■ Given entries:
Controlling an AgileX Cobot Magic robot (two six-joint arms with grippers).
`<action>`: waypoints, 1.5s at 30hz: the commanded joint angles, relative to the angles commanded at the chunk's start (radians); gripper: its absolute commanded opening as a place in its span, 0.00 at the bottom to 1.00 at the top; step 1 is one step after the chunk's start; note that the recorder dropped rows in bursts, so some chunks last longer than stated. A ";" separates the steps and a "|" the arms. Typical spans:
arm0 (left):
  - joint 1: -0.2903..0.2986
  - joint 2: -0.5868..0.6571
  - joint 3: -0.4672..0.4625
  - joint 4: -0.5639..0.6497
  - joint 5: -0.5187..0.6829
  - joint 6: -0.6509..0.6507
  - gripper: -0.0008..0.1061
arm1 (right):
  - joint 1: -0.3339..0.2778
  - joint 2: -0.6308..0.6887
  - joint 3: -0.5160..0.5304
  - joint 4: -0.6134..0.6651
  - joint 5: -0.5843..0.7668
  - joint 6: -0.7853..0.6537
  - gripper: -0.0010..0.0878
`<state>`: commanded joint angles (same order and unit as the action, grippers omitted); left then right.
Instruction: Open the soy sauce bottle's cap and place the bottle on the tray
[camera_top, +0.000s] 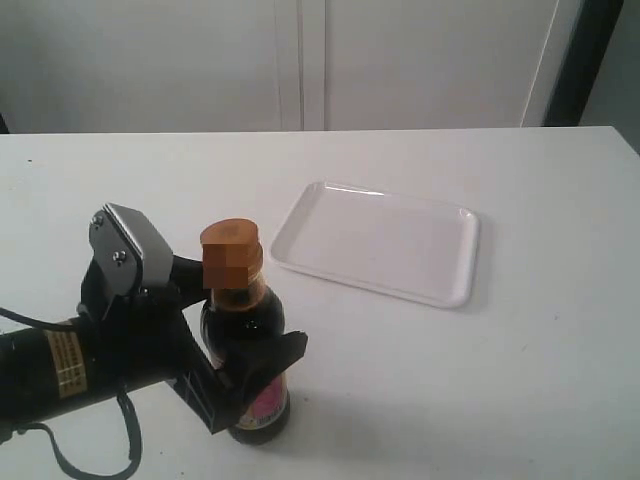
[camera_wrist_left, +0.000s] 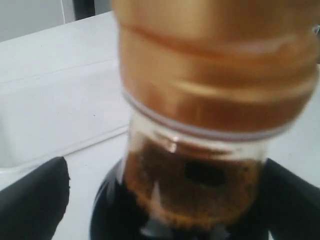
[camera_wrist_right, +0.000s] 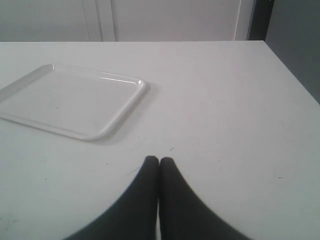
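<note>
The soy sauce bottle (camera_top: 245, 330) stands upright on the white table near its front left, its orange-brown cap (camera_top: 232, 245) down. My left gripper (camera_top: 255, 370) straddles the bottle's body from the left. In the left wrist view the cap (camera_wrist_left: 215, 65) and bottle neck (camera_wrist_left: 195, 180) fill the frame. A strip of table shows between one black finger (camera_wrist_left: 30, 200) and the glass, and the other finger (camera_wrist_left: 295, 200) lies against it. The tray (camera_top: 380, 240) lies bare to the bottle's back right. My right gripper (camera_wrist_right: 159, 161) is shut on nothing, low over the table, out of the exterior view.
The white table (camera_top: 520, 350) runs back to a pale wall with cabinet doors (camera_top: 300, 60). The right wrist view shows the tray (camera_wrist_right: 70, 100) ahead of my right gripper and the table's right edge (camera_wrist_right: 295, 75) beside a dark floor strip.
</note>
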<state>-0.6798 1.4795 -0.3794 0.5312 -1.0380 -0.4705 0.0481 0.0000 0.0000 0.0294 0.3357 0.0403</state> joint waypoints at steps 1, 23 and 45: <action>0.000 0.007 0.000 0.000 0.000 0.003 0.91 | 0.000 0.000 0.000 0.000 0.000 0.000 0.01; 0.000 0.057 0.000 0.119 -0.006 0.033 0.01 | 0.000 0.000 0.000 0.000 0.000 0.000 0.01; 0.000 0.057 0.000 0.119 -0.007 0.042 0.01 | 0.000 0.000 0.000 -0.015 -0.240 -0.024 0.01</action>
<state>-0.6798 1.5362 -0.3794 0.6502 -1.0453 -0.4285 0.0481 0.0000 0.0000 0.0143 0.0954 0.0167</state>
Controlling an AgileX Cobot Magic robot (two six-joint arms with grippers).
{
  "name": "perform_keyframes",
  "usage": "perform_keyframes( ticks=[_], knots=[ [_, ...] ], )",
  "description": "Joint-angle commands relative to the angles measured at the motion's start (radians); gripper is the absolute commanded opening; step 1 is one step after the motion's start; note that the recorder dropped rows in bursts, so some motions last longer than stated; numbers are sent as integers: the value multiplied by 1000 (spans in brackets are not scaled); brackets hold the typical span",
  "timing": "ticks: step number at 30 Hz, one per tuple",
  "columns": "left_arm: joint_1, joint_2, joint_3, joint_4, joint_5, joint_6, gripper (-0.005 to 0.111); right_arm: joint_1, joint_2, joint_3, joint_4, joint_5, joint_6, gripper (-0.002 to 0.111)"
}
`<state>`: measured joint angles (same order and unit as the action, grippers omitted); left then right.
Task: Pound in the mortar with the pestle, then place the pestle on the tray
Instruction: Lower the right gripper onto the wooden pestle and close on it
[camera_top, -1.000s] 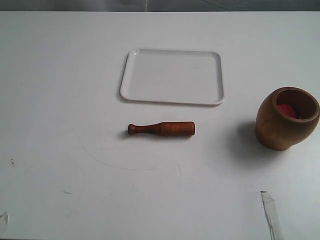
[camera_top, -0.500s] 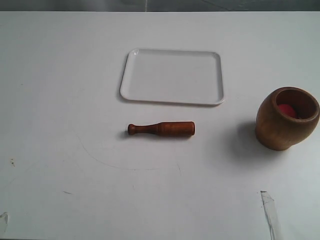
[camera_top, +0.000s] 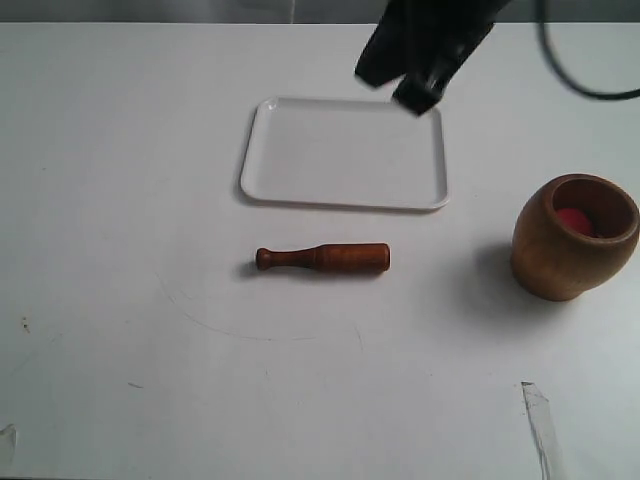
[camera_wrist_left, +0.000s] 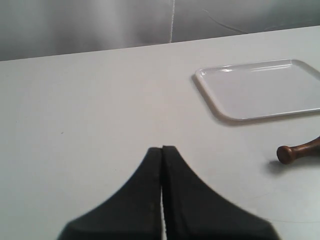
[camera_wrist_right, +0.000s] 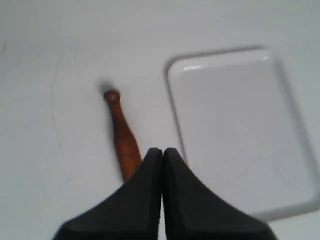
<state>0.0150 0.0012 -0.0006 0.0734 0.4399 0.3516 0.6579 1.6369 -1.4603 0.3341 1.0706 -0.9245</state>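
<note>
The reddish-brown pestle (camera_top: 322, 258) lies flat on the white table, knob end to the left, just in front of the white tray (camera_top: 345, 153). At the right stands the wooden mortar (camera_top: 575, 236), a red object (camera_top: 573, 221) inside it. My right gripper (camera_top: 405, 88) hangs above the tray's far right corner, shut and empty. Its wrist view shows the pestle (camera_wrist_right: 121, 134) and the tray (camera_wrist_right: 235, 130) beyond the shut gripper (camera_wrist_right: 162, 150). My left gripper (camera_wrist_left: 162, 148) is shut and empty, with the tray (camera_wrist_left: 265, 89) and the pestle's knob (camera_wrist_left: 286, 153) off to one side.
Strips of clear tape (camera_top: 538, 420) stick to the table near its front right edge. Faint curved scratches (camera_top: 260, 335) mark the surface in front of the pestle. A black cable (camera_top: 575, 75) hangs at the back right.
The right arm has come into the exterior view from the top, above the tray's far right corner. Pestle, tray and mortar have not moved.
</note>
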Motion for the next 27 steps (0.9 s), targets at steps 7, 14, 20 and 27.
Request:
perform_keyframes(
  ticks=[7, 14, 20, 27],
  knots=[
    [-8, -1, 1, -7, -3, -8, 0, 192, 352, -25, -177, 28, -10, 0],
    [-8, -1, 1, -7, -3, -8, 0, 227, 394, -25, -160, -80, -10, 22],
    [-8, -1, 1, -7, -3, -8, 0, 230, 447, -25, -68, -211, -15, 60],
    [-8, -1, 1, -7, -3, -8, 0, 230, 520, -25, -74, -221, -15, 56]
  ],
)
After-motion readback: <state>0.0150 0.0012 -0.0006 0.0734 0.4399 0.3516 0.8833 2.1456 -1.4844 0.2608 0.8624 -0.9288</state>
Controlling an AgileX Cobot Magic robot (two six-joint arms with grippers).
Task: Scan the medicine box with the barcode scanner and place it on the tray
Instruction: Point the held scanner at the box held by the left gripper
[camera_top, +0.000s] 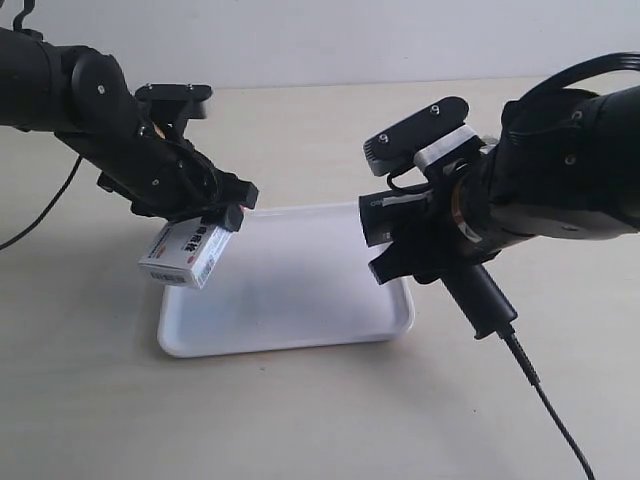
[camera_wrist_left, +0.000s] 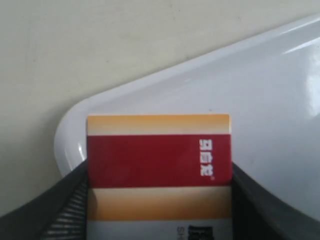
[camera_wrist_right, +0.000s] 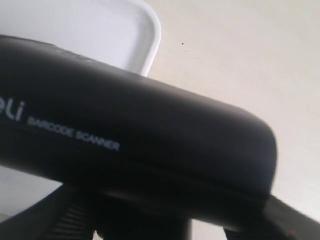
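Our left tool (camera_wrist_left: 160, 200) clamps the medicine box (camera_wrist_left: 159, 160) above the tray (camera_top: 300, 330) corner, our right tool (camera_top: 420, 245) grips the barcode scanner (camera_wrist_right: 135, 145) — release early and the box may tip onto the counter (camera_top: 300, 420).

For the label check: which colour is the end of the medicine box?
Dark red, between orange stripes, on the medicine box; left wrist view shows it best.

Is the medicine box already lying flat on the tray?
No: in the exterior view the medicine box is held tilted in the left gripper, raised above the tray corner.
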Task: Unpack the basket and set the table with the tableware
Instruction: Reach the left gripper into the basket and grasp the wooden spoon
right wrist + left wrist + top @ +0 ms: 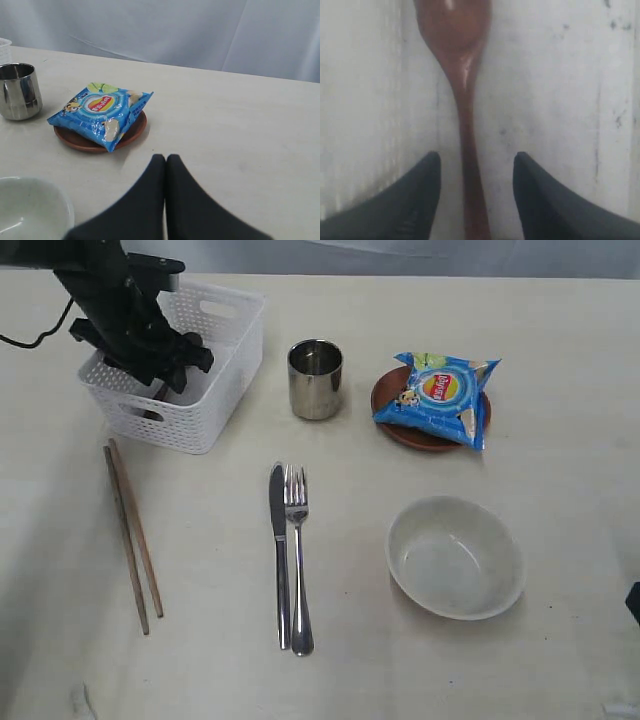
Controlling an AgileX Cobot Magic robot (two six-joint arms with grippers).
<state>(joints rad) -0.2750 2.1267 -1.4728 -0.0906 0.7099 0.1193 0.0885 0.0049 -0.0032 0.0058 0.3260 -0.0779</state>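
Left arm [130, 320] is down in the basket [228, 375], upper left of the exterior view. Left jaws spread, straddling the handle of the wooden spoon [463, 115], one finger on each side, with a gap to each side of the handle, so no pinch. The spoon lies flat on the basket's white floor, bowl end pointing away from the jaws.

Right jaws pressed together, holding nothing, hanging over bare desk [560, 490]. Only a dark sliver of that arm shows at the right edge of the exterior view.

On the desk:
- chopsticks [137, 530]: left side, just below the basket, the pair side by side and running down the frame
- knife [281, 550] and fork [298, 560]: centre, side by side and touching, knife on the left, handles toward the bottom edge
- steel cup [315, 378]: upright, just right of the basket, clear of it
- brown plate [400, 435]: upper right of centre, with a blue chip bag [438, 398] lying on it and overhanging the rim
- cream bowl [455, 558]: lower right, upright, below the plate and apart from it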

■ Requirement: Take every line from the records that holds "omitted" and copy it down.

■ The completed task:
`<state>`: commanded joint angles (same order and unit as the action, grippers omitted); left then right.
`<state>`: measured joint angles (same order and unit as the action, grippers omitted); left then right.

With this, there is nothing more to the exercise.